In order to get exceptional value for money you need to (correctly) believe that you are smarter than the big donors - >otherwise they'd already have funded whatever you're planning on funding to the point where the returns diminish to the >same level as everything else.

That's if you think that the big funders are rational and have similar goals as you. I think assuming they are rational is pretty close to the truth (though I'm not sure: charity doesn't have the same feedback mechanisms as business, because if you get punished you don't get punished in the same way). beoShaffer suggests that they just have different goals - they are aiming to make themselves look good, rather than do good. I think that could explain a lot of cases, but not all - e.g. it just doesn't seem plausible to me for the Gates Foundation.

So I ask myself: why doesn't Gates spend much more money on increasing revenue to good causes, through advertising etc? One answer is that he does spend such money: the Giving Pledge must be the most successful meta-charity ever. Another is that charities are restricted in how they can act by cultural norms.
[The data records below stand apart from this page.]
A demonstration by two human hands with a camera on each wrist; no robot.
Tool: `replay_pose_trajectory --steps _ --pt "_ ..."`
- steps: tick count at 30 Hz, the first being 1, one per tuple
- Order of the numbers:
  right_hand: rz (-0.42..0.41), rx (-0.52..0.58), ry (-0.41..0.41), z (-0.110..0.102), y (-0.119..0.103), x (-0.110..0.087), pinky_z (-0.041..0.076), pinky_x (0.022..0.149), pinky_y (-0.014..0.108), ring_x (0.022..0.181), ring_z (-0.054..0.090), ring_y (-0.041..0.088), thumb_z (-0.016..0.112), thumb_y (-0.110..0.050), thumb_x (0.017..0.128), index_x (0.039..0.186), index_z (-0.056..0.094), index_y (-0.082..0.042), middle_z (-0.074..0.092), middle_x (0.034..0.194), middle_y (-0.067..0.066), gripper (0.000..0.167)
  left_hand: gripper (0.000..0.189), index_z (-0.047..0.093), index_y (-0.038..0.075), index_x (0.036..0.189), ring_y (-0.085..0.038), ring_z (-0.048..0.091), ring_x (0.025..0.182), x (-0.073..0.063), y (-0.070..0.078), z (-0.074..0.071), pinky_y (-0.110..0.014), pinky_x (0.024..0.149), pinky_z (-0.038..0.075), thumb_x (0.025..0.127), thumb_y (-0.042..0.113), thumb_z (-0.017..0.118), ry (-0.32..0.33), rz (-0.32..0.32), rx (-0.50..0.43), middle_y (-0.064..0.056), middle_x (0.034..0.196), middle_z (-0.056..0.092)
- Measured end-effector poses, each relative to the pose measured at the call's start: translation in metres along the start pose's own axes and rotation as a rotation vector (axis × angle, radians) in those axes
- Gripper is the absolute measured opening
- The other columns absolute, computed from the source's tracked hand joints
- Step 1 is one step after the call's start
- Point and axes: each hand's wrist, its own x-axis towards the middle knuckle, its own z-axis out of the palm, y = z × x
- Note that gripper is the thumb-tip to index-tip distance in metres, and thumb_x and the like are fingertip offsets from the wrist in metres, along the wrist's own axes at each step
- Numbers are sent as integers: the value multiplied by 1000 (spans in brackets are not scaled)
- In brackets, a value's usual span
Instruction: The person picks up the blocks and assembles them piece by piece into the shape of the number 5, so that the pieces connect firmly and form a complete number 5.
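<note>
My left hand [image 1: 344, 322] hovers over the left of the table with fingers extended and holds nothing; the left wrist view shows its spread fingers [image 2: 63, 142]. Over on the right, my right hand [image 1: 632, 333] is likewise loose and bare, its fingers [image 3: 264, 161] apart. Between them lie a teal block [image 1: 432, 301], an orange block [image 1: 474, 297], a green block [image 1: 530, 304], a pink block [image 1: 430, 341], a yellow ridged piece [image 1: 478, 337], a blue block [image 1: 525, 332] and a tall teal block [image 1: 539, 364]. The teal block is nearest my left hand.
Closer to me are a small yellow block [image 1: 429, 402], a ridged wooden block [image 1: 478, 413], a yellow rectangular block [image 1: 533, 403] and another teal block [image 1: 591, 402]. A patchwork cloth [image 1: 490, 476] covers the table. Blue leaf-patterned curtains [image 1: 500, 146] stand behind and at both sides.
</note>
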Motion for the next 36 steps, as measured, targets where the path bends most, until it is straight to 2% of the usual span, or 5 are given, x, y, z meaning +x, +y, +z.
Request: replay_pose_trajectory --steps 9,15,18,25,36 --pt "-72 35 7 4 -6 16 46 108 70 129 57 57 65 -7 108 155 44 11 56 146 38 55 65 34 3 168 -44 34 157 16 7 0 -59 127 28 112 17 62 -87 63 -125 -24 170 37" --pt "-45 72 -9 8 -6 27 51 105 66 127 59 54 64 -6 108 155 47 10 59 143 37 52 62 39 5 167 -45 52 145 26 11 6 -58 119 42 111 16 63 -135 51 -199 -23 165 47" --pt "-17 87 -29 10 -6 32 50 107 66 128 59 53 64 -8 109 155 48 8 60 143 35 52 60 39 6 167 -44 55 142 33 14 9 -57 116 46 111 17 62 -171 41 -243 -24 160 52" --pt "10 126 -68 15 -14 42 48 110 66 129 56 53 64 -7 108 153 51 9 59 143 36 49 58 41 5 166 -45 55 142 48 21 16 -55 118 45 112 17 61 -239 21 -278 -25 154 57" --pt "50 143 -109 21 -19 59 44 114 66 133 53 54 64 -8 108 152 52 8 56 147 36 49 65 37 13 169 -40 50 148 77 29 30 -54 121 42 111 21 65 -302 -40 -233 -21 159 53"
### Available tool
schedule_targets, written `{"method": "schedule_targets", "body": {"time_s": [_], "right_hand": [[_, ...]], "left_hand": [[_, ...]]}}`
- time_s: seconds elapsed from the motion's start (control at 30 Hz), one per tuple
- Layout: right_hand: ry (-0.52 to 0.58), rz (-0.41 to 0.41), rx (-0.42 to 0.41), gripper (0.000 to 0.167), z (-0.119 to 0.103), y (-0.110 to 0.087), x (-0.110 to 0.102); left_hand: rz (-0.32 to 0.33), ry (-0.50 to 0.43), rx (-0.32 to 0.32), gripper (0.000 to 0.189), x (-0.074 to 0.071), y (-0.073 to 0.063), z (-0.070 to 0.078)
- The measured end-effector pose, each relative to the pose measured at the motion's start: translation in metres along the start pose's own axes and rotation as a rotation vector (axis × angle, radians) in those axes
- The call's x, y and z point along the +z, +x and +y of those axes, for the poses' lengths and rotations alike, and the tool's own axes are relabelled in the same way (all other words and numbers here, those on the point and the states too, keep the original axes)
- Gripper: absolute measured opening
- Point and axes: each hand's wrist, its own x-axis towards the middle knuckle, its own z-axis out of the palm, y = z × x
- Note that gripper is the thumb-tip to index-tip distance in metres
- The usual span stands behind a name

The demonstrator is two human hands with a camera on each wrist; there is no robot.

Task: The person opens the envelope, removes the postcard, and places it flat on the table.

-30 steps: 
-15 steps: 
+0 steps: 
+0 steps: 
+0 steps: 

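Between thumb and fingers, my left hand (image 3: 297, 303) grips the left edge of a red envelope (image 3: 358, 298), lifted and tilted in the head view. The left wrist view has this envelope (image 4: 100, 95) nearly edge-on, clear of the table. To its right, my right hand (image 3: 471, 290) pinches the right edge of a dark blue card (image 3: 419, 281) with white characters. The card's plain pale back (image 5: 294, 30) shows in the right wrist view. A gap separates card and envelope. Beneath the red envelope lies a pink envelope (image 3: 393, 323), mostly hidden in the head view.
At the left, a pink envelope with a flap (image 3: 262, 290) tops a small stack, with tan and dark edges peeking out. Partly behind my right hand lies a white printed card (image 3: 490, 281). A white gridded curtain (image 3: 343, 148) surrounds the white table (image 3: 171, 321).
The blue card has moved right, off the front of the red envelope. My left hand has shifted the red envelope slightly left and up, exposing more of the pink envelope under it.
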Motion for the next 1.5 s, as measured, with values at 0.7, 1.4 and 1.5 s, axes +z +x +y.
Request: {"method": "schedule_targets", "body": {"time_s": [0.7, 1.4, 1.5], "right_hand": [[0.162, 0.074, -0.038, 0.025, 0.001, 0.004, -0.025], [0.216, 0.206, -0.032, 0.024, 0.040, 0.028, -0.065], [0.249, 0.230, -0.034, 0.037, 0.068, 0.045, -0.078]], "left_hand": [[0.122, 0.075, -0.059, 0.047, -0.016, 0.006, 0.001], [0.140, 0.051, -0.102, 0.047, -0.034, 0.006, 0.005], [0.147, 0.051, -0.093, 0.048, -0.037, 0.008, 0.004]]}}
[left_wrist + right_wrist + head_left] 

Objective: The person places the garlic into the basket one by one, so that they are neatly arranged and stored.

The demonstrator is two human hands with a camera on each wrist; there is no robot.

E.g. if they spent loads of money on advertising, then their reputation would take a big enough hit to outweigh the benefits through increased revenue.

Comment author: beoShaffer 11 November 2012 12:32:26AM 2 points [-]

beoShaffer suggests that they just have different goals - they are aiming to make themselves look good, rather than do good.

Agree with the part before the dash, have a subtle but important correction to the second part. While the explicit desire to look good certainly can play a role, I think it is as or more common for giving to have a different proximate cause, but to still approximate efficient signaling (rather than efficient helping) because the underlying intuitions evolved for signaling purposes.

Comment author: Strange7 11 November 2012 07:40:58PM 0 points [-]

The best way to look good to, say, exceptionally smart people and distant-future historians, is to act in almost exactly the way a genuinely good person would act.